Task to carry out: Transcribe the data verbatim and drop its images.

Supplied data:
□ □ □ □ □

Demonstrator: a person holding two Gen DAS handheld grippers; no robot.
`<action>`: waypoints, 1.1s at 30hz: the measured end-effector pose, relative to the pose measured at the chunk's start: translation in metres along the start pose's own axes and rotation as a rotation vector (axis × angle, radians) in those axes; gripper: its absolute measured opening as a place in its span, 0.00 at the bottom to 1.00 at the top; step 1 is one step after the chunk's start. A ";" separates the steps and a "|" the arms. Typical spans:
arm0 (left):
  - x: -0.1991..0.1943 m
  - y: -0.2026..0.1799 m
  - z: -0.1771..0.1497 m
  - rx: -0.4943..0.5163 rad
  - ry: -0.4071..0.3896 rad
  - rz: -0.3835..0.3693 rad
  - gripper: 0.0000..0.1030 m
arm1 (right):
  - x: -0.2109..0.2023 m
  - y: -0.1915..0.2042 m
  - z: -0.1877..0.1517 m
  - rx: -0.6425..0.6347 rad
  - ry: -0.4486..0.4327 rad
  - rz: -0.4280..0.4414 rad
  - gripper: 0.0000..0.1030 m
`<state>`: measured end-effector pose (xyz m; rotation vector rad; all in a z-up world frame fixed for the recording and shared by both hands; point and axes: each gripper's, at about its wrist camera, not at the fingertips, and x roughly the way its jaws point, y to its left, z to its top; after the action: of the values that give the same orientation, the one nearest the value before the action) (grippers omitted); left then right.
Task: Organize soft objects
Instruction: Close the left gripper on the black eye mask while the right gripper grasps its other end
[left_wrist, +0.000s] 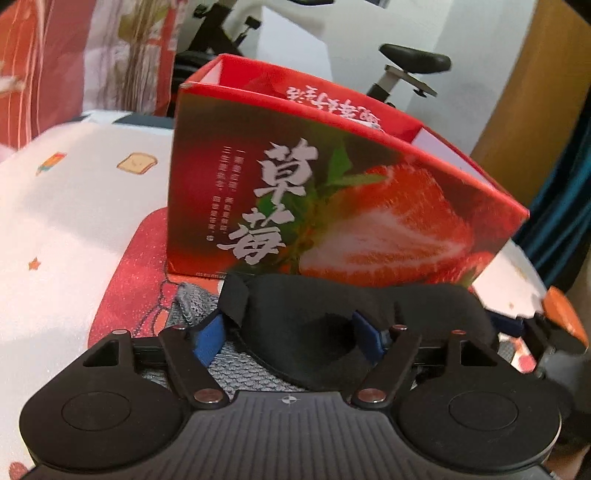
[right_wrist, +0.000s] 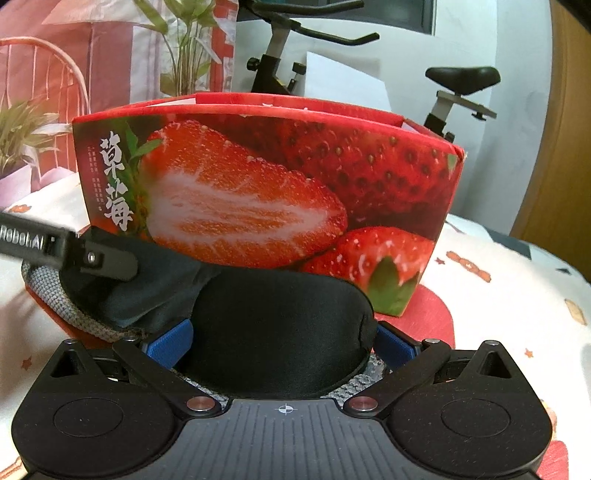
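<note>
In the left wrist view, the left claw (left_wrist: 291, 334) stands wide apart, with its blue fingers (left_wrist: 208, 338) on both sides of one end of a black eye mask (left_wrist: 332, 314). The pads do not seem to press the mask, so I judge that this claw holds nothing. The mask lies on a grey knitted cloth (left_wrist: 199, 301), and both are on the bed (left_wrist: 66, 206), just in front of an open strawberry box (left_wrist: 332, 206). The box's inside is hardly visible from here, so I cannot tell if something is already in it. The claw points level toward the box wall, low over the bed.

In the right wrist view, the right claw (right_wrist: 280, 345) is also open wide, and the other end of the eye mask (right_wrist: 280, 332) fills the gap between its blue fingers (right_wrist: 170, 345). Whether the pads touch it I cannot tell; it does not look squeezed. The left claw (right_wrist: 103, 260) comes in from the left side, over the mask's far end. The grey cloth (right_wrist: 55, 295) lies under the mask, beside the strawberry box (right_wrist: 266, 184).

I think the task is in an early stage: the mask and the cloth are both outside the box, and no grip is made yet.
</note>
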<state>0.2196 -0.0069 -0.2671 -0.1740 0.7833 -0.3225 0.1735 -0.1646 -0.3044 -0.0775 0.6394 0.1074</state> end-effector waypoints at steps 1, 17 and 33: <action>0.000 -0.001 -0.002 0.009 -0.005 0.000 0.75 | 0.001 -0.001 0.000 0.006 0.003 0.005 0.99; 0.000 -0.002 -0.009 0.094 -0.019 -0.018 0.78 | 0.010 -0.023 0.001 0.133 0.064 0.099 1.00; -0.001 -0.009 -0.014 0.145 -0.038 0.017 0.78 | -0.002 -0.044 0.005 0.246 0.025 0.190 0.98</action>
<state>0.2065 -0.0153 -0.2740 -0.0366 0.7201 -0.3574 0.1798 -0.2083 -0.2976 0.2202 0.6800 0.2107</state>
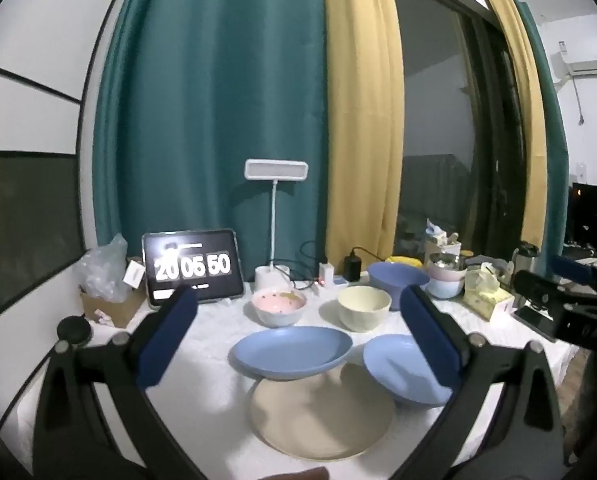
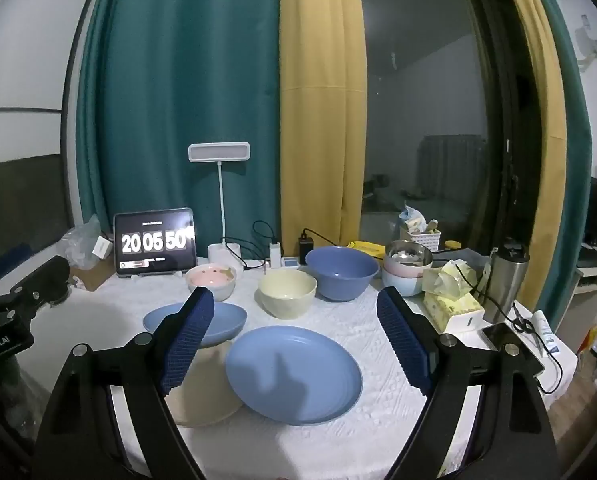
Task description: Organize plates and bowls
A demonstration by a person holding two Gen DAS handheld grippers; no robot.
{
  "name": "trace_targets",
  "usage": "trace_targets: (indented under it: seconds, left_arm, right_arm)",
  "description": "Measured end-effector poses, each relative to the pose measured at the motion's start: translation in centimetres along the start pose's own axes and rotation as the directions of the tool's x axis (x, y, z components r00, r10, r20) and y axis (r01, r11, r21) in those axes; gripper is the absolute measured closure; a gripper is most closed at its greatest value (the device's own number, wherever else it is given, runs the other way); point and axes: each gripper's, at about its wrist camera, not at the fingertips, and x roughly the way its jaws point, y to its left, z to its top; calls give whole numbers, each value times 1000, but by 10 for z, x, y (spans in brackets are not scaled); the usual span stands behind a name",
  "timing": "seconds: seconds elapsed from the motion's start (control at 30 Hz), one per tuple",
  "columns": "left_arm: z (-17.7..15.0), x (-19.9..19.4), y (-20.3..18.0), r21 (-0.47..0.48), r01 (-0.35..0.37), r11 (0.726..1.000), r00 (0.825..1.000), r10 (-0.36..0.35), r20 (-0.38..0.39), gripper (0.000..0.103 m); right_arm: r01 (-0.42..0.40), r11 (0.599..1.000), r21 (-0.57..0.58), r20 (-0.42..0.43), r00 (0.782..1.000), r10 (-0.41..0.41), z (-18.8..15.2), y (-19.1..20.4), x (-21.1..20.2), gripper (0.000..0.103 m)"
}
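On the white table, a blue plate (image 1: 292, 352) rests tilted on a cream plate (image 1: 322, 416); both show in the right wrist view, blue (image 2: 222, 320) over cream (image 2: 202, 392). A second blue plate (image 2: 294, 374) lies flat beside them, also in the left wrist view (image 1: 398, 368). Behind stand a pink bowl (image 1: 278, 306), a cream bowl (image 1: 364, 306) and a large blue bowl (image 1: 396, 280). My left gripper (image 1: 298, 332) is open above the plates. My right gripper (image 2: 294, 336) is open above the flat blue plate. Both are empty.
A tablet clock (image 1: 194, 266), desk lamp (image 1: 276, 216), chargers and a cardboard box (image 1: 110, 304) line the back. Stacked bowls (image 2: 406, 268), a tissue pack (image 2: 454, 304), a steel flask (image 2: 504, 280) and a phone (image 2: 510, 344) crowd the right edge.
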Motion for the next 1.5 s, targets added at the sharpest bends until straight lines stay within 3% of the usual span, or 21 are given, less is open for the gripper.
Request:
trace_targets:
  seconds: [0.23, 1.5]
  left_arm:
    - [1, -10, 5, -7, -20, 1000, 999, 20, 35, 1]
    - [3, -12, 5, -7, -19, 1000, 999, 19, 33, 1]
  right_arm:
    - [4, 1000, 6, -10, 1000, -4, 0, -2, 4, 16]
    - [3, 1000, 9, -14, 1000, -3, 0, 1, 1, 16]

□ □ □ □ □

Result of the task:
Demonstrator: a person holding two Gen DAS handheld grippers; no robot.
`<action>`: waypoints, 1.1s at 30hz: the measured end-effector pose, relative to the pose measured at the chunk's start: translation in metres along the start pose's own axes and rotation as a rotation vector (axis × angle, radians) in those axes; gripper: its absolute measured opening as a place in its span, 0.00 at the bottom to 1.00 at the top; step 1 is one step after the chunk's start. A ";" separates the steps and a "|" the arms. Typical spans:
arm0 (left):
  - x: -0.1991..0.1943 m
  - y: -0.2026..0.1799 m
  - z: -0.1771..0.1497 m
  - rx: -0.4943..0.5163 rad
  - ry: -0.4071..0.3896 rad
  - rz: -0.3835..0.3693 rad
  - gripper: 0.0000..0.1030 m
arm1 (right):
  - x: -0.2109..0.2023 m
  - y: -0.1915..0.2042 m
  - z: -0.1877..0.1517 m
  - rx: -0.6425..0.6347 rad
  - ry: -0.4486..0.4327 rad
  - rz: -0.4280..0.4414 rad
  - gripper: 0.0000..0.1030 m
`<state>`: measured end-effector pose (xyz m; rotation vector rad; all in a z-up world frame fixed for the recording and shared by both hands; point and axes: each gripper's, at about its wrist camera, not at the fingertips, and x roughly the way its jaws point, y to its left, z to its top; after the action: of the values that give the same orientation, the one nearest the value before the action) (grippers omitted); left then right.
Task: Organize soft objects
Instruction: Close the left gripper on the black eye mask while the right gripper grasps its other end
[left_wrist, +0.000s] 
[right_wrist, +0.000s] 
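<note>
In the left wrist view, the left claw (left_wrist: 291, 334) stands wide apart, with its blue fingers (left_wrist: 208, 338) on both sides of one end of a black eye mask (left_wrist: 332, 314). The pads do not seem to press the mask, so I judge that this claw holds nothing. The mask lies on a grey knitted cloth (left_wrist: 199, 301), and both are on the bed (left_wrist: 66, 206), just in front of an open strawberry box (left_wrist: 332, 206). The box's inside is hardly visible from here, so I cannot tell if something is already in it. The claw points level toward the box wall, low over the bed.

In the right wrist view, the right claw (right_wrist: 280, 345) is also open wide, and the other end of the eye mask (right_wrist: 280, 332) fills the gap between its blue fingers (right_wrist: 170, 345). Whether the pads touch it I cannot tell; it does not look squeezed. The left claw (right_wrist: 103, 260) comes in from the left side, over the mask's far end. The grey cloth (right_wrist: 55, 295) lies under the mask, beside the strawberry box (right_wrist: 266, 184).

I think the task is in an early stage: the mask and the cloth are both outside the box, and no grip is made yet.
</note>
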<state>0.2196 -0.0069 -0.2671 -0.1740 0.7833 -0.3225 0.1735 -0.1646 -0.3044 -0.0775 0.6394 0.1074</state> end-effector waypoints at steps 1, 17 and 33: <action>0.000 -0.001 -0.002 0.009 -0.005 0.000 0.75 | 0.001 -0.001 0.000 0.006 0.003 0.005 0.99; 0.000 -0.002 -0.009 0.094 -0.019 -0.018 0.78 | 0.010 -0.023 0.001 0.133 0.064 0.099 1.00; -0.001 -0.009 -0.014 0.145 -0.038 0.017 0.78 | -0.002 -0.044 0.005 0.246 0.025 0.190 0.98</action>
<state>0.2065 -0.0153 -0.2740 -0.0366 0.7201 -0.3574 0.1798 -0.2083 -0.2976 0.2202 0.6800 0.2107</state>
Task description: Organize plates and bowls
A demonstration by a person holding two Gen DAS handheld grippers; no robot.
{
  "name": "trace_targets",
  "usage": "trace_targets: (indented under it: seconds, left_arm, right_arm)",
  "description": "Measured end-effector poses, each relative to the pose measured at the motion's start: translation in centimetres along the start pose's own axes and rotation as the directions of the tool's x axis (x, y, z components r00, r10, r20) and y axis (r01, r11, r21) in those axes; gripper is the absolute measured closure; a gripper is most closed at its greatest value (the device's own number, wherever else it is given, runs the other way); point and axes: each gripper's, at about its wrist camera, not at the fingertips, and x roughly the way its jaws point, y to its left, z to its top; calls give whole numbers, each value times 1000, but by 10 for z, x, y (spans in brackets are not scaled); the usual span stands behind a name",
  "timing": "seconds: seconds elapsed from the motion's start (control at 30 Hz), one per tuple",
  "columns": "left_arm: z (-17.7..15.0), x (-19.9..19.4), y (-20.3..18.0), r21 (-0.47..0.48), r01 (-0.35..0.37), r11 (0.726..1.000), r00 (0.825..1.000), r10 (-0.36..0.35), r20 (-0.38..0.39), gripper (0.000..0.103 m); right_arm: r01 (-0.42..0.40), r11 (0.599..1.000), r21 (-0.57..0.58), r20 (-0.42..0.43), r00 (0.782..1.000), r10 (-0.41..0.41), z (-18.8..15.2), y (-19.1..20.4), x (-21.1..20.2), gripper (0.000..0.103 m)"
}
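On the white table, a blue plate (image 1: 292, 352) rests tilted on a cream plate (image 1: 322, 416); both show in the right wrist view, blue (image 2: 222, 320) over cream (image 2: 202, 392). A second blue plate (image 2: 294, 374) lies flat beside them, also in the left wrist view (image 1: 398, 368). Behind stand a pink bowl (image 1: 278, 306), a cream bowl (image 1: 364, 306) and a large blue bowl (image 1: 396, 280). My left gripper (image 1: 298, 332) is open above the plates. My right gripper (image 2: 294, 336) is open above the flat blue plate. Both are empty.
A tablet clock (image 1: 194, 266), desk lamp (image 1: 276, 216), chargers and a cardboard box (image 1: 110, 304) line the back. Stacked bowls (image 2: 406, 268), a tissue pack (image 2: 454, 304), a steel flask (image 2: 504, 280) and a phone (image 2: 510, 344) crowd the right edge.
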Motion for the next 1.5 s, targets added at the sharpest bends until straight lines stay within 3% of the usual span, or 21 are given, less is open for the gripper.
Request:
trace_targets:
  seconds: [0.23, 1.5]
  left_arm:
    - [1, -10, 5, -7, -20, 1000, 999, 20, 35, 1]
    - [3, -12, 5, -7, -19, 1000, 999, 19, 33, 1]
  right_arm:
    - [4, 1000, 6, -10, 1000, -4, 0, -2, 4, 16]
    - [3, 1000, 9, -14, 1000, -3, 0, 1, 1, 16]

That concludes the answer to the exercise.